*Task*. All of the data must be written out verbatim, with pictures excluded.

*Provided material*.
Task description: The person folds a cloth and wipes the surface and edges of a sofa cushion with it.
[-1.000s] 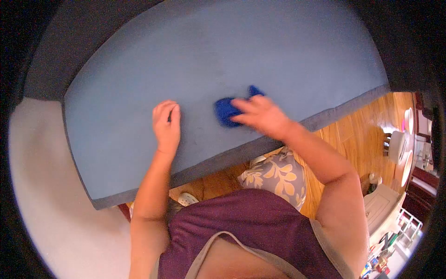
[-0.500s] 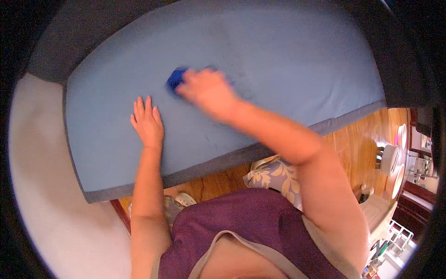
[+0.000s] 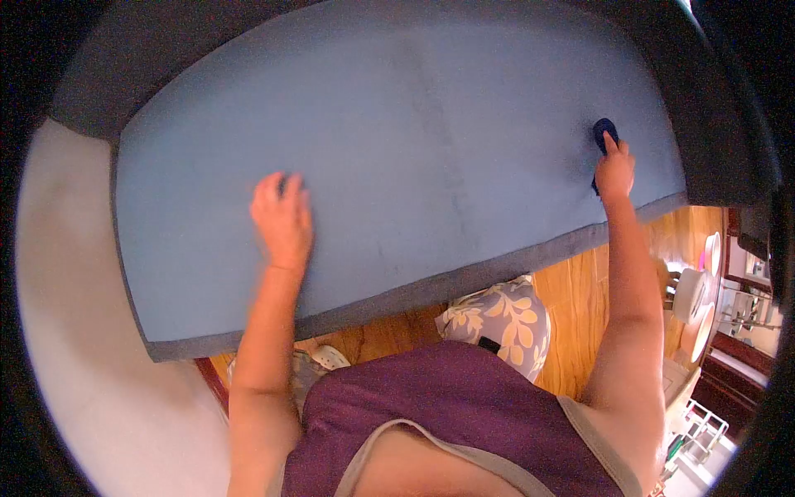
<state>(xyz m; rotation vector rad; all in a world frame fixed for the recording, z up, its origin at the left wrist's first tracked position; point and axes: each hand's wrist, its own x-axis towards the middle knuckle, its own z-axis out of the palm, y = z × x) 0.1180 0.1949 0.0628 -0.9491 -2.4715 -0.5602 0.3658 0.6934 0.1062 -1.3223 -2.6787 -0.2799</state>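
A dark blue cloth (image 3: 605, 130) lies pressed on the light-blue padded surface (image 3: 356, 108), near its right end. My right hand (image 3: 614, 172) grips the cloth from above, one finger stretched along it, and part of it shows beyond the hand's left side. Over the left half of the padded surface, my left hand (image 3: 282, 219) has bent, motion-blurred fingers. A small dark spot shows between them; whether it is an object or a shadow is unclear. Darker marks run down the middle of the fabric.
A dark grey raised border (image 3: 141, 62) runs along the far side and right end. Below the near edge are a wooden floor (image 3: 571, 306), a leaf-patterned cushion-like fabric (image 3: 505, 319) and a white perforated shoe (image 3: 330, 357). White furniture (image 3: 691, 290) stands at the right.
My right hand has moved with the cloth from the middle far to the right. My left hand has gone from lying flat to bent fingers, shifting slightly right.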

*Solution*.
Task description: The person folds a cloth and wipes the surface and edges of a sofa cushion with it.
[-1.000s] 
[-0.500s] 
[+0.000s] 
<state>(xyz m; rotation vector rad; all in a world frame fixed for the recording, z up, its origin at the left wrist's first tracked position; point and axes: each hand's wrist, its own x-axis towards the middle knuckle, its own z-axis out of the palm, y = z × x) 0.1180 0.1949 0.0628 -0.9491 -2.4715 -0.5602 0.3658 0.6934 0.1062 -1.3223 -2.6787 -0.2799</state>
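A dark blue cloth (image 3: 605, 130) lies pressed on the light-blue padded surface (image 3: 356, 108), near its right end. My right hand (image 3: 614, 172) grips the cloth from above, one finger stretched along it, and part of it shows beyond the hand's left side. Over the left half of the padded surface, my left hand (image 3: 282, 219) has bent, motion-blurred fingers. A small dark spot shows between them; whether it is an object or a shadow is unclear. Darker marks run down the middle of the fabric.
A dark grey raised border (image 3: 141, 62) runs along the far side and right end. Below the near edge are a wooden floor (image 3: 571, 306), a leaf-patterned cushion-like fabric (image 3: 505, 319) and a white perforated shoe (image 3: 330, 357). White furniture (image 3: 691, 290) stands at the right.
My right hand has moved with the cloth from the middle far to the right. My left hand has gone from lying flat to bent fingers, shifting slightly right.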

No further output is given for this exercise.